Pétion-Ville, le 20 septembre 2025.- Près de 70 jeunes influenceurs, en majorité des tiktokeurs, se sont engagés, le 19 septembre, à l’hôtel Karibe, pour faire entendre leurs voix numériques dans le cadre de la Journée internationale de la paix. Avec OPC Haïti, l’Observatoire de la Jeunesse Haïtienne et le projet Dialogue pour une Économie Inclusive piloté par le Programme des Nations Unies pour le Développement (PNUD) et l’Organisation Internationale du Travail (OIT), ils diffusent des messages de paix et de résilience, en particulier dans les quartiers frappés de plein fouet par la crise sociale, sécuritaire et économique.

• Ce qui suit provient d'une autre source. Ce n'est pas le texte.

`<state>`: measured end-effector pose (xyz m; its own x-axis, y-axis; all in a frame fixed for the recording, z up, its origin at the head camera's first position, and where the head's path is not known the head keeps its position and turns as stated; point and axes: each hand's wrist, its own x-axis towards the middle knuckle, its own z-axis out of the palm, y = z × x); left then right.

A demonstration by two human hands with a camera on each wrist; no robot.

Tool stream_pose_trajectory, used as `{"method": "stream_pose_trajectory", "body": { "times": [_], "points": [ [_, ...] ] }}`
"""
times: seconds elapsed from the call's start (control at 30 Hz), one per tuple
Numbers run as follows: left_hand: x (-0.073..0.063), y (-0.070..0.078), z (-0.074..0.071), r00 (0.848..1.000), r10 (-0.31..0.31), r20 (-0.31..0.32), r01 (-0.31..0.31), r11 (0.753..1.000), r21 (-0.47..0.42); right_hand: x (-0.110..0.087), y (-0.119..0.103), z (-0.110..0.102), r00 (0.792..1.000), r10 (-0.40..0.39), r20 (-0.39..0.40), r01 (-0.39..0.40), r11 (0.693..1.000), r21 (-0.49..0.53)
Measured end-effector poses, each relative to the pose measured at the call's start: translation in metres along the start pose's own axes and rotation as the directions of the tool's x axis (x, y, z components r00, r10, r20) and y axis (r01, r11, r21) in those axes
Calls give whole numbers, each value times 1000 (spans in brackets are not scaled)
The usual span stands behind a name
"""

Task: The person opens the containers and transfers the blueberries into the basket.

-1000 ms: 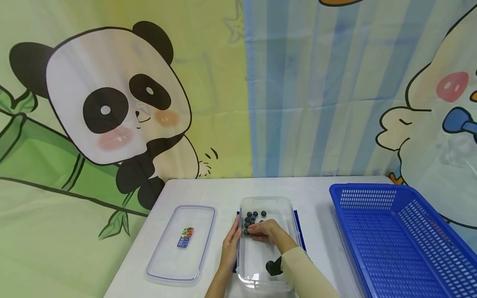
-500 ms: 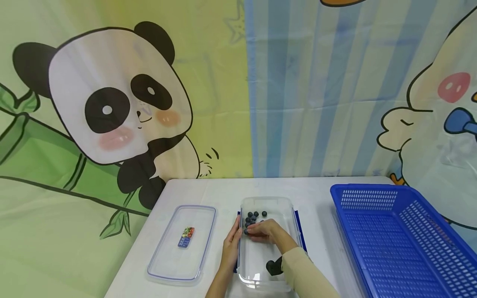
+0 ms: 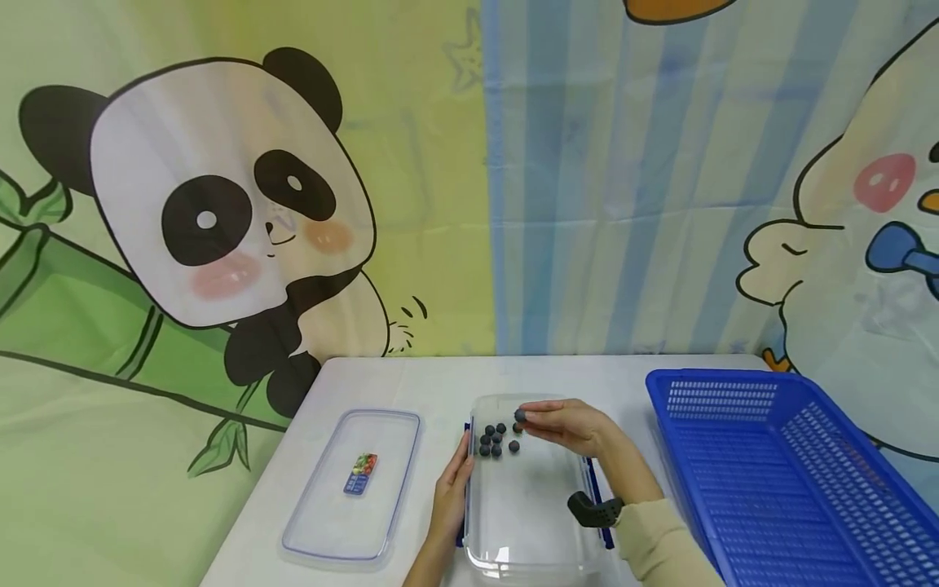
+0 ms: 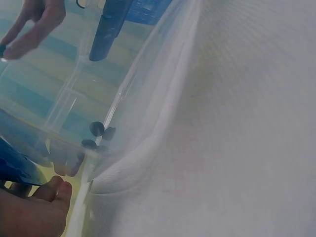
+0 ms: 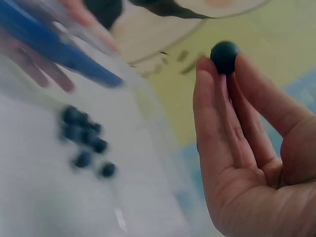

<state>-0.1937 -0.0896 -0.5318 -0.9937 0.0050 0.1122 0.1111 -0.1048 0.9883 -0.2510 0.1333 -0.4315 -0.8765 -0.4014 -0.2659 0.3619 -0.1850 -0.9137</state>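
Observation:
A clear plastic food container (image 3: pixel 513 514) stands on the white table, with several blueberries (image 3: pixel 490 439) gathered at its far left. My right hand (image 3: pixel 575 428) is raised over the container's far right part. Thumb and fingertips pinch one blueberry (image 5: pixel 224 58), plainly seen in the right wrist view. Along the container's left wall, my left hand (image 3: pixel 449 496) rests with its fingers extended against the outside, beside a blue side flap (image 4: pixel 17 163). In the left wrist view the right hand (image 4: pixel 37 24) shows beyond the container.
To the left lies a clear lid (image 3: pixel 330 518) with a blue seal and a small coloured label (image 3: pixel 361 474). A large blue perforated basket (image 3: pixel 678 379) stands on the right. Behind the table hangs a cartoon-print curtain (image 3: pixel 572 204).
My right hand has picked a blueberry from the cluster and lifted it up and to the right. The left hand has stayed at the container's side.

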Motion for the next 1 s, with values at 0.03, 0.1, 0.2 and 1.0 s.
{"method": "stream_pose_trajectory", "body": {
  "times": [0.03,0.1,0.2,1.0],
  "points": [
    [-2,5,0,1000,-12,-6,12,1000,-1,-9,-8,-10,1000,-11,22,11,1000,-1],
    [-5,14,1,1000,-20,-9,20,1000,3,-27,-24,-32,998,-30,52,30,999,-14],
    [-8,23,3,1000,-29,-11,30,999,25,-56,-44,-71,997,-49,68,54,996,-73],
    [4,-16,-3,999,-34,-20,34,999,28,-133,24,-297,913,232,336,-289,949,129]
  ]
}}
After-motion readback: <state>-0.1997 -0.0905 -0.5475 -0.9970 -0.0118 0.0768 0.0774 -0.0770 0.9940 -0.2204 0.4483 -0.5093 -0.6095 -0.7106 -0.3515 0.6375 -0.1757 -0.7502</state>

Dans les zones les plus vulnérables de Port-au-Prince et d’autres communes, les jeunes subissent directement les conséquences de la crise : chômage, insécurité, absence d’infrastructures numériques, manque de services de base. Beaucoup se sentent délaissés et peu représentés dans les discours officiels. Cette mobilisation via les réseaux sociaux leur offre un espace pour raconter leur réalité, sortir du silence, et créer du lien.
Le projet Dialogue pour une Économie Inclusive : Tech4Peace
Le projet, soutenu par le PNUD et l’OIT, vise à promouvoir l’inclusion économique, réduire les inégalités, et soutenir des espaces de développement pour la jeunesse. #Tech4Peace est une initiative de ce projet qui met l’accent sur la créativité numérique comme outil de transformation sociale. Les influenceurs utilisent des vidéos, messages, danses, sketchs pour diffuser la paix, sensibiliser contre la violence communautaire, et valoriser la résilience.
Objectifs et retombées attendues
Sensibiliser les communautés sur l’importance de la paix, de la tolérance, et du dialogue;
Valoriser la jeunesse comme actrice du changement, non simple victime de la crise;
Renforcer l’inclusion numérique, donner accès aux plateformes digitales, former à la création de contenu;
Créer un contre-poids positif à la propagation des messages violents ou pessimistes dans les quartiers défavorisés.
Malgré l’enthousiasme, des obstacles demeurent : l’accès limité à l’internet stable, le coût élevé pour certains jeunes, le manque de ressources pour produire du contenu de qualité, et la peur de représailles dans les zones à forte insécurité. Le projet devra travailler avec les communautés locales pour s’assurer que ces messages de paix soient entendus, compris et respectés.
W. A.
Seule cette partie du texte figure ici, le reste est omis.